**ABOUT THIS TASK**
Would you print each of the entries below precisely as given?

**RECORDS FOR THIS EXERCISE**
━━━━━━━━━━

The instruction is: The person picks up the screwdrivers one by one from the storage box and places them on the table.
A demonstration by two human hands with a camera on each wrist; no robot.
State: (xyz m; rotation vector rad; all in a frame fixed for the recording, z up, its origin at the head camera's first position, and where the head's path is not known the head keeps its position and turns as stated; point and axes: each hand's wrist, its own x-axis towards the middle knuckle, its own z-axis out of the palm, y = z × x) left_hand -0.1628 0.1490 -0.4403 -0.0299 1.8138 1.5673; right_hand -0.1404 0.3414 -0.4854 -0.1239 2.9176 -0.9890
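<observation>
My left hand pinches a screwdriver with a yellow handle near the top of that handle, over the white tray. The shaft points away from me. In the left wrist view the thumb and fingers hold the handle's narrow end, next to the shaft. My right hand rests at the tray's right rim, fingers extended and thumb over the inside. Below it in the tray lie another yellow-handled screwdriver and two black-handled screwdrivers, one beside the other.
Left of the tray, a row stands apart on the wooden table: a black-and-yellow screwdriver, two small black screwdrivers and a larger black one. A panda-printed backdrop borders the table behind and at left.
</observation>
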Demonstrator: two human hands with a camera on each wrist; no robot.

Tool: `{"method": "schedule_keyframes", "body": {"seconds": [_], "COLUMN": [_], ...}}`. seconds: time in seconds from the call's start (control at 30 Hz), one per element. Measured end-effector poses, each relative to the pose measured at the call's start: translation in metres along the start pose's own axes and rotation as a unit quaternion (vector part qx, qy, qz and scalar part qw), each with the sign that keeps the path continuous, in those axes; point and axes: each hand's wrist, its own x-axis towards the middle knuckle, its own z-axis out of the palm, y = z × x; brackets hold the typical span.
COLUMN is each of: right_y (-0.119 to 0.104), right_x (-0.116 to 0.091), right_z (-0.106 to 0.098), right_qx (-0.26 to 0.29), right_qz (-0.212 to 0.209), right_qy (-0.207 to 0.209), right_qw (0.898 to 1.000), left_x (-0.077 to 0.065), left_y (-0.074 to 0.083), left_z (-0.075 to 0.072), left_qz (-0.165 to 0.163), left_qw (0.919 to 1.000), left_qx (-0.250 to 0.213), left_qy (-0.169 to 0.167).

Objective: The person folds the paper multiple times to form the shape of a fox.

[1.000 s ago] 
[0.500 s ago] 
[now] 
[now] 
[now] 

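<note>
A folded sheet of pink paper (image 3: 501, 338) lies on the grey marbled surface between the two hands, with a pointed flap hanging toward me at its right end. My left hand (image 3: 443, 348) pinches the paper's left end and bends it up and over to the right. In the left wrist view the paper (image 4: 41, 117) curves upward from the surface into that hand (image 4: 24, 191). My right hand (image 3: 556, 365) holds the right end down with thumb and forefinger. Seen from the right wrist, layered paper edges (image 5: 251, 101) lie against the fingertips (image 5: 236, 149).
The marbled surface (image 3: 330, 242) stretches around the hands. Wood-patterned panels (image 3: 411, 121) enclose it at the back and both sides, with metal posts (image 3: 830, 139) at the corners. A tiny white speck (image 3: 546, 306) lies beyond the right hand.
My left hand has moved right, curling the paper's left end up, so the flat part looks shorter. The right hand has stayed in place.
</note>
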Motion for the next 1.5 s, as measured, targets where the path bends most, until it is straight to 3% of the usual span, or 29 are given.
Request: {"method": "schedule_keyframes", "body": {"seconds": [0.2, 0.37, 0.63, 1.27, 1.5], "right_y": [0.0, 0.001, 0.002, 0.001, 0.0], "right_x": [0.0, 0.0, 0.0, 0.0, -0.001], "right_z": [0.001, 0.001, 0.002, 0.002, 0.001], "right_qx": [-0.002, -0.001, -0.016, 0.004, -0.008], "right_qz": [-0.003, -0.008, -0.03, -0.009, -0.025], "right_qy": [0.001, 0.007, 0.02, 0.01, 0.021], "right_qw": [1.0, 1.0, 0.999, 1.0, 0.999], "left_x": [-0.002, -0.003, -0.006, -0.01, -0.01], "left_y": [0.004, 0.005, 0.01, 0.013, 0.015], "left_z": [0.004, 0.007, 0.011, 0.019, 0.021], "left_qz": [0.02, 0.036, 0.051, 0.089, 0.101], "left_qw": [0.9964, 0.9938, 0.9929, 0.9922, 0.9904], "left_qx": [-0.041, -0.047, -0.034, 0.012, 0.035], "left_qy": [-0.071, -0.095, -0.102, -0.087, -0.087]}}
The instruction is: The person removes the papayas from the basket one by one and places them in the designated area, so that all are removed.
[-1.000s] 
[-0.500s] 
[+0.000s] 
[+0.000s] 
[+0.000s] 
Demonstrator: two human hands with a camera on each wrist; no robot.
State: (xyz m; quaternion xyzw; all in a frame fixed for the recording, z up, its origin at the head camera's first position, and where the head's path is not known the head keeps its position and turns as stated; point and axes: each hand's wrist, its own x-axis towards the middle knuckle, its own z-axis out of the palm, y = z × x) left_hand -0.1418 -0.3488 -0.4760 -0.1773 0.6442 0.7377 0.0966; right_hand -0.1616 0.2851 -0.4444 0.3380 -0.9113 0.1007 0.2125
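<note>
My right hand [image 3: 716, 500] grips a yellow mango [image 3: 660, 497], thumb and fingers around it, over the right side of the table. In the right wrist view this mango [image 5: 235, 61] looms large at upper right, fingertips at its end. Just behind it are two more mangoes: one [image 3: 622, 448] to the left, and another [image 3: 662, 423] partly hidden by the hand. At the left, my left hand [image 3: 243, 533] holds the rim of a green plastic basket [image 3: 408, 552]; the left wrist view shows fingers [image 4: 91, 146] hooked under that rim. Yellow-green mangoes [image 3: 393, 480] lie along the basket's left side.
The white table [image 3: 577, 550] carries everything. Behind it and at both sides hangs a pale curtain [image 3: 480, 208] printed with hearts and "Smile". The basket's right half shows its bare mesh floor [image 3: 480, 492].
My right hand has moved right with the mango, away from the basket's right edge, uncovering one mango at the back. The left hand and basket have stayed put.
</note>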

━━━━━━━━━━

**RESULT**
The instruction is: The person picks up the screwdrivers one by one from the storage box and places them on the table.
A demonstration by two human hands with a camera on each wrist; no robot.
State: (xyz m; rotation vector rad; all in a frame fixed for the recording, z up, its origin at the head camera's first position, and where the head's path is not known the head keeps its position and turns as stated; point and axes: each hand's wrist, its own x-axis towards the middle knuckle, its own z-axis out of the palm, y = z × x) left_hand -0.1628 0.1490 -0.4403 -0.0299 1.8138 1.5673; right_hand -0.1404 0.3414 -0.4854 -0.1239 2.9176 -0.9890
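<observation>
My left hand pinches a screwdriver with a yellow handle near the top of that handle, over the white tray. The shaft points away from me. In the left wrist view the thumb and fingers hold the handle's narrow end, next to the shaft. My right hand rests at the tray's right rim, fingers extended and thumb over the inside. Below it in the tray lie another yellow-handled screwdriver and two black-handled screwdrivers, one beside the other.
Left of the tray, a row stands apart on the wooden table: a black-and-yellow screwdriver, two small black screwdrivers and a larger black one. A panda-printed backdrop borders the table behind and at left.
</observation>
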Demonstrator: two human hands with a camera on each wrist; no robot.

Tool: `{"method": "schedule_keyframes", "body": {"seconds": [_], "COLUMN": [_], ...}}`. seconds: time in seconds from the call's start (control at 30 Hz), one per element. Measured end-effector poses, each relative to the pose measured at the call's start: translation in metres along the start pose's own axes and rotation as a unit quaternion (vector part qx, qy, qz and scalar part qw), each with the sign that keeps the path continuous, in those axes; point and axes: each hand's wrist, its own x-axis towards the middle knuckle, its own z-axis out of the palm, y = z × x; brackets hold the typical span.
COLUMN is each of: right_y (-0.119 to 0.104), right_x (-0.116 to 0.091), right_z (-0.106 to 0.098), right_qx (-0.26 to 0.29), right_qz (-0.212 to 0.209), right_qy (-0.207 to 0.209), right_qw (0.898 to 1.000), left_x (-0.077 to 0.065), left_y (-0.074 to 0.083), left_z (-0.075 to 0.072), left_qz (-0.165 to 0.163), left_qw (0.919 to 1.000), left_qx (-0.250 to 0.213), left_qy (-0.169 to 0.167).

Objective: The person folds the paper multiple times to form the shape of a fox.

[1.000 s ago] 
[0.500 s ago] 
[now] 
[now] 
[now] 

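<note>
A folded sheet of pink paper (image 3: 501, 338) lies on the grey marbled surface between the two hands, with a pointed flap hanging toward me at its right end. My left hand (image 3: 443, 348) pinches the paper's left end and bends it up and over to the right. In the left wrist view the paper (image 4: 41, 117) curves upward from the surface into that hand (image 4: 24, 191). My right hand (image 3: 556, 365) holds the right end down with thumb and forefinger. Seen from the right wrist, layered paper edges (image 5: 251, 101) lie against the fingertips (image 5: 236, 149).
The marbled surface (image 3: 330, 242) stretches around the hands. Wood-patterned panels (image 3: 411, 121) enclose it at the back and both sides, with metal posts (image 3: 830, 139) at the corners. A tiny white speck (image 3: 546, 306) lies beyond the right hand.
My left hand has moved right, curling the paper's left end up, so the flat part looks shorter. The right hand has stayed in place.
</note>
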Motion for the next 1.5 s, as measured, targets where the path bends most, until it is straight to 3% of the usual span, or 29 are given.
Request: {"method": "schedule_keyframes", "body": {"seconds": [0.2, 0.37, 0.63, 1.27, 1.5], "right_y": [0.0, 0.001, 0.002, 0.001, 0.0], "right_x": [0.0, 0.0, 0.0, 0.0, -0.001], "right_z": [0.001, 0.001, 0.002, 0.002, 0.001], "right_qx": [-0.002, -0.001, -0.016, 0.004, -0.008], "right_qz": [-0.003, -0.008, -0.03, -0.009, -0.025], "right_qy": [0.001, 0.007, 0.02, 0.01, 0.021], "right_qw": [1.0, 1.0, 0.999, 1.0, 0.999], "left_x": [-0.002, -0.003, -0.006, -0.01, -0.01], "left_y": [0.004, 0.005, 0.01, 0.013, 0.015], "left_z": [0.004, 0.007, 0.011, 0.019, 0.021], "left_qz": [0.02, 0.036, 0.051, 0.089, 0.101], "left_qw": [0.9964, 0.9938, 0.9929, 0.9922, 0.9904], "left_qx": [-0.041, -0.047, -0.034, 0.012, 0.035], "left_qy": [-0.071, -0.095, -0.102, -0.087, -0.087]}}
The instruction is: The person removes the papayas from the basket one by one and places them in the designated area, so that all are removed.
[-1.000s] 
[-0.500s] 
[+0.000s] 
[+0.000s] 
[+0.000s] 
Demonstrator: two human hands with a camera on each wrist; no robot.
State: (xyz m; quaternion xyzw; all in a frame fixed for the recording, z up, its origin at the head camera's first position, and where the head's path is not known the head keeps its position and turns as stated; point and axes: each hand's wrist, its own x-axis towards the middle knuckle, its own z-axis out of the palm, y = z × x) left_hand -0.1418 -0.3488 -0.4760 -0.1773 0.6442 0.7377 0.0966; right_hand -0.1616 0.2851 -0.4444 0.3380 -0.9113 0.1007 0.2125
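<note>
My right hand [image 3: 716, 500] grips a yellow mango [image 3: 660, 497], thumb and fingers around it, over the right side of the table. In the right wrist view this mango [image 5: 235, 61] looms large at upper right, fingertips at its end. Just behind it are two more mangoes: one [image 3: 622, 448] to the left, and another [image 3: 662, 423] partly hidden by the hand. At the left, my left hand [image 3: 243, 533] holds the rim of a green plastic basket [image 3: 408, 552]; the left wrist view shows fingers [image 4: 91, 146] hooked under that rim. Yellow-green mangoes [image 3: 393, 480] lie along the basket's left side.
The white table [image 3: 577, 550] carries everything. Behind it and at both sides hangs a pale curtain [image 3: 480, 208] printed with hearts and "Smile". The basket's right half shows its bare mesh floor [image 3: 480, 492].
My right hand has moved right with the mango, away from the basket's right edge, uncovering one mango at the back. The left hand and basket have stayed put.
</note>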

No additional response is needed to complete this exercise.